Berikutnya mengenai objek hukum tindak pidana pencucian uang, dapat kita pahami dari ketentuan Pasal 1 angka 1 UU No. 8 Tahun 2010 yang menyatakan bahwa “Pencucian uang adalah segala perbuatan yang memenuhi unsur-unsur tindak pidana sesuai dengan ketentuan dalam undang-undang ini”. Dari apa yang disebutkan secara eksplisit pasal tersebut diatas jelas bahwa objek hukum tindak pidana pencucian uang yakni pencucian uang yang meliputi segala perbuatan yang memenuhi unsur-unsut tindak pidana sebagaimana diatur dalam UU No. 8 Tahun 2010 tentang Pencegahan dan Pemberantasan Tindak Pidana Pencucian Uang.
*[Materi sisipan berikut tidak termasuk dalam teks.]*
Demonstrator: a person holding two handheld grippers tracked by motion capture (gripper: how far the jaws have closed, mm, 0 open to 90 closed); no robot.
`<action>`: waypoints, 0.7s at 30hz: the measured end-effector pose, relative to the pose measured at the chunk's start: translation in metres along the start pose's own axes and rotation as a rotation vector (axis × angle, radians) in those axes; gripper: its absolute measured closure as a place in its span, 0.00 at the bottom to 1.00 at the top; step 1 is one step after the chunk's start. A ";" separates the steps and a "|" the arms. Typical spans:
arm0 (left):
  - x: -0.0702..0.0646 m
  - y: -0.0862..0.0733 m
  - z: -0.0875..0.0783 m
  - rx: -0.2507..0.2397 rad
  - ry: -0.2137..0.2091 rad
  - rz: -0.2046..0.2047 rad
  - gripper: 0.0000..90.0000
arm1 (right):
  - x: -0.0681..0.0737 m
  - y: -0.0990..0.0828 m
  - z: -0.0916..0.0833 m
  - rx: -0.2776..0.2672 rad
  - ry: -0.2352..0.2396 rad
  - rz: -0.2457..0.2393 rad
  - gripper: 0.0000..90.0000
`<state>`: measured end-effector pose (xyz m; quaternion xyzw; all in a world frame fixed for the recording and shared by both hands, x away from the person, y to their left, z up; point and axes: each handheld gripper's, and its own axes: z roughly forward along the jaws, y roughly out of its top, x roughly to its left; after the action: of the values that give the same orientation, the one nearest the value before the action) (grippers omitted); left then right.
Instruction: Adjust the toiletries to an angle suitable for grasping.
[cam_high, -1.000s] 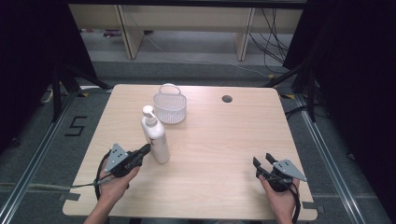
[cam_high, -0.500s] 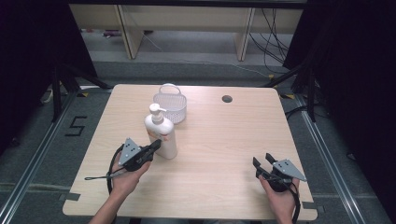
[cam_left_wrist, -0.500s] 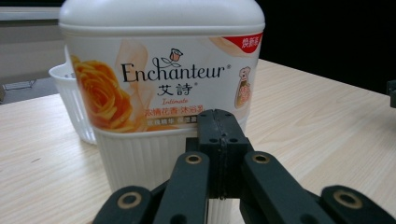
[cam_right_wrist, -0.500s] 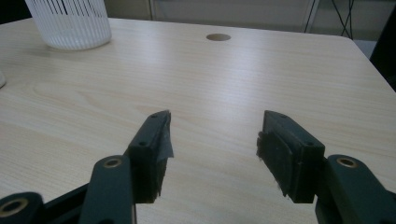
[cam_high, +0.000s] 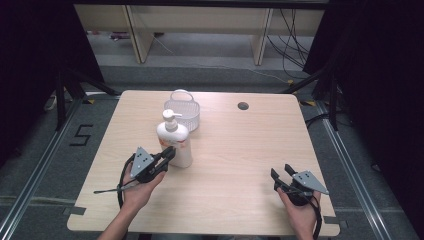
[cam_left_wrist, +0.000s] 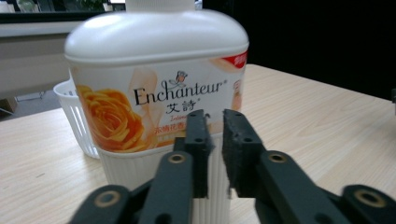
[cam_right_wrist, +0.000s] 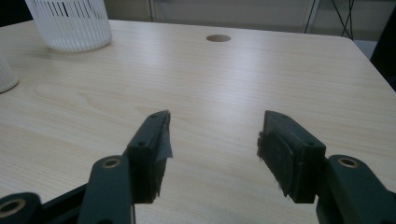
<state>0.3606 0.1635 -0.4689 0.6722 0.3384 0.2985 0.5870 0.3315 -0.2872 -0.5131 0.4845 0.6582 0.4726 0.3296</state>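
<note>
A white pump bottle (cam_high: 175, 142) with an orange rose label stands upright left of the table's middle, just in front of a white slatted basket (cam_high: 182, 112). My left gripper (cam_high: 170, 152) points at the bottle's lower left side. In the left gripper view the bottle (cam_left_wrist: 159, 70) stands close behind the left gripper (cam_left_wrist: 217, 126). Its jaws have just been opening to a narrow gap, with nothing between them. My right gripper (cam_high: 281, 172) rests near the front right of the table. In its own view the right gripper (cam_right_wrist: 212, 135) stands open over bare wood.
A round cable hole (cam_high: 243, 106) sits in the wooden table top (cam_high: 240, 150) at the back right. The basket (cam_right_wrist: 70, 23) and the bottle's base (cam_right_wrist: 4, 74) lie far left in the right gripper view. Shelving and cables stand beyond the table's far edge.
My left gripper moved right, and the bottle shifted right with it and turned its broad face toward the camera. The right gripper stayed put.
</note>
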 end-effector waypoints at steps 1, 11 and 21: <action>-0.001 0.001 -0.003 -0.005 0.004 0.004 0.84 | 0.000 0.000 0.000 -0.005 0.003 -0.003 0.48; -0.001 0.010 -0.035 -0.090 0.092 -0.029 0.54 | 0.001 0.000 -0.002 0.003 0.008 0.014 0.47; 0.001 0.026 -0.037 -0.125 0.116 -0.028 0.47 | 0.002 -0.001 -0.002 -0.003 0.005 0.014 0.47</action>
<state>0.3347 0.1838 -0.4382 0.6111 0.3618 0.3493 0.6113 0.3286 -0.2864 -0.5131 0.4874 0.6551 0.4769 0.3254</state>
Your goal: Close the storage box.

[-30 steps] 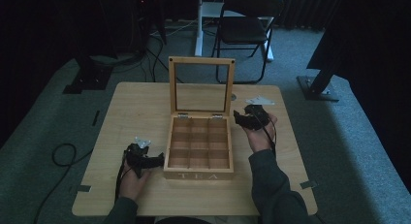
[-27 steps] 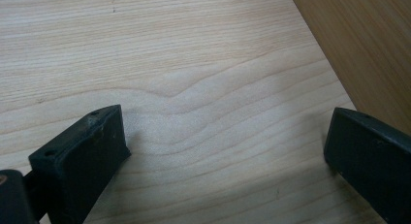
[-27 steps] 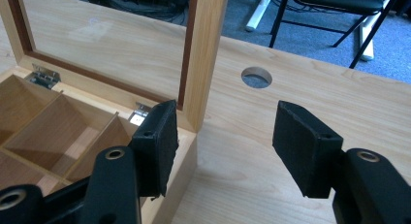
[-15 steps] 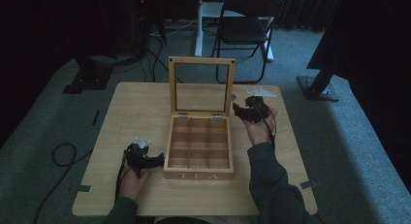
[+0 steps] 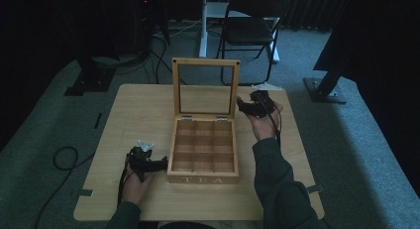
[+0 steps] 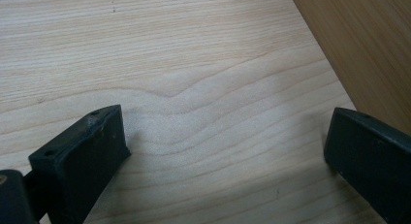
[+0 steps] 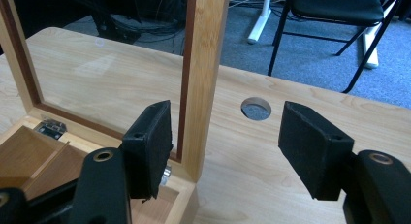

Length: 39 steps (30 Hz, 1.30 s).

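Tea box mid-worktop, lid upright; black chair beyond far edge. Right hand-held gripper just opened, straddling lid's right post without contact. Left hand-held gripper apart, empty, over bare wood.

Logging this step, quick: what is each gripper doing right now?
Left gripper: open, holding nothing, over bare table beside the tea box.
Right gripper: open, jaws just widening around the upright lid frame, not gripping it.
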### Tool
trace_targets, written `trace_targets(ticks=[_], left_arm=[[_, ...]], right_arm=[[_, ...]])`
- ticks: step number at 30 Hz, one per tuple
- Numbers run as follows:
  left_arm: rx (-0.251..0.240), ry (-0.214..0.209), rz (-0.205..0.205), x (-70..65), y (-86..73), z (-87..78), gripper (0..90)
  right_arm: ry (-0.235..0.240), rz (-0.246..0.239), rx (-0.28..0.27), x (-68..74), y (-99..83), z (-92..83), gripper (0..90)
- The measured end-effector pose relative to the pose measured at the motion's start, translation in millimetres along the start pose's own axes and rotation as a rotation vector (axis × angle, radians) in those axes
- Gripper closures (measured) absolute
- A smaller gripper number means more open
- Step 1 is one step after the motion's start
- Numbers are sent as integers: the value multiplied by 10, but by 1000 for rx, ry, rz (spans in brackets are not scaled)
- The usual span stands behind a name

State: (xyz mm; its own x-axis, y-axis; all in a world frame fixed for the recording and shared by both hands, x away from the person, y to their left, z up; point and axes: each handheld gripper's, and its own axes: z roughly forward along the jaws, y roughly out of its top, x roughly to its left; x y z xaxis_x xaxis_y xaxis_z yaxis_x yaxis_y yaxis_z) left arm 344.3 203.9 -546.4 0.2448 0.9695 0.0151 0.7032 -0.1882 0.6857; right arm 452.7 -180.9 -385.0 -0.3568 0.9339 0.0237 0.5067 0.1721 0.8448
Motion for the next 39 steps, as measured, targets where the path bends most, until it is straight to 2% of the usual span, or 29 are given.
trace_targets(ticks=[11, 19, 28, 34, 39], left_arm=[[1, 0, 2, 1, 0, -1, 16], [0, -1, 1, 1, 0, 0, 16], [-1, 0, -1, -1, 0, 1, 16], [-2, 0, -2, -1, 0, 1, 16], [-1, -1, -2, -1, 0, 0, 16]], right_arm=[[6, -25, -2, 8, 166, 139, 343], [10, -38, -14, 4, 283, 180, 340], [50, -62, -20, -41, 386, 267, 336], [55, -38, -22, -60, 489, 311, 355], [59, -94, -20, -37, 567, 358, 370]])
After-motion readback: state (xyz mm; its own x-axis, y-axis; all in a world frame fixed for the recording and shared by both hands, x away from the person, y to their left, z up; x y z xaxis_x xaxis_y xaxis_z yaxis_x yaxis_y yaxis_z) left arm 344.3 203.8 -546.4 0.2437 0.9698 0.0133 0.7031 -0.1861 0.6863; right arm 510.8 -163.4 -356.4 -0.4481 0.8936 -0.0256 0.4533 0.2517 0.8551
d. Sistem Pembuktian yang Dianut UU Tindak Pidana Pencucian Uang
Setelah kita mengetahui apa itu tindak pidana pencucian uang, kualifikasinya dan juga subjek maupun objek hukum tindak pidana pencucian uang, maka hal selanjutnya yang perlu kita ketahui yakni mengenai sistem beracaranya salah satunya yakni mengenai sistem pembuktian yang dianut dalam UU TPPU. Sistem pembuktian yang dianut dalam UU TPPU adalah sistem pembuktian terbalik. Hal ini dapat kita amini dari ketentuan Pasal 77 jo. 78 UU TPPU. Pembuktian terbalik karena beban pembuktian terbalik, dalam hal ini yang wajib membuktikan bahwa harta kekayaannya bukan merupakan hasil tindak pidana (sebagaimana disebutkan dalam Pasal 2 UU TPPU) adalah terdakwa. Hal ini berbeda dengan pembuktian yang diatur dalam KUHAP dimana jaksa penuntut umumlah yang wajib membuktikan dakwaan yang didakwakan kepada terdakwa. Pembuktian terbalik merupakan ketentuan yang bersifat lex specialis derogat legi generalis. Untuk memperjelasnya maka akan dikutip bunyi ketentuan Pasal 77 dan 78 UU No. 8 Tahun 2010 berikut ini. Pasal 77 berbunyi “ untuk kepentingan pemeriksaan di sidang pengadilan terdakwa wajib membuktikan bahwa harta kekayaannya bukan merupakan hasil tindak pidana”. Pasal 78 secara eksplisit mengatakan ayat (1) dalam pemeriksaan di sidang pengadilan sebagaimana dimaksud dalam Pasal 77, hakim memerintahkan terdakwa agar membuktikan bahwa harta kekayaan yang terkait dengan perkara bukan berasal atau terkait dengan tindak pidana sebagaimana dimaksud dalam Pasal 2 ayat (1). Pada ayat (2) menyatakan bahwa “ terdakwa membuktikan bahwa harta kekayaan yang terkait dengan perkara bukan berasal atau terkait dengan tindak pidana sebagaimana dimaksud dalam Pasal 2 ayat (1) dengan cara mengajukan alat bukti yang cukup.
e. Sidang In Absentia dalam Peradilan Tindak Pidana Pencucian Uang
Sistem beracara lain yang diatur dalam UU TPPU yakni dimungkinkan adanya peradilan in absentia. Sidang in absentia merupakan persidangan yang dilakukan tanpa hadirnya terdakwa dalam hal ia telah dipanggil secara sah akan tetapi tidak datang mengahadap. Ketentuan yang mengatur adanya sidang in absentia yakni sebagaimana disebutkan dalam ketentuan Pasal 79 UU TPPU dalam ayat (1) ditegaskan bahwa “ dalam hal terdakwa telah dipanggil secara sah dan patut tidak hadir di sidang pengadilan tanpa alasan yang sah, perkara dapat diperiksa dan diputus tanpa hadirnya terdakwa”. Sidang in absentia merupakan ketentuan yang bersifat lex specialis derogat legi generalis, hal ini merupakan penyimpangan dari asas yang terdapat dalam KUHAP yang menyatakan bahwa terdakwa harus menghadap langsung di muka persidangan.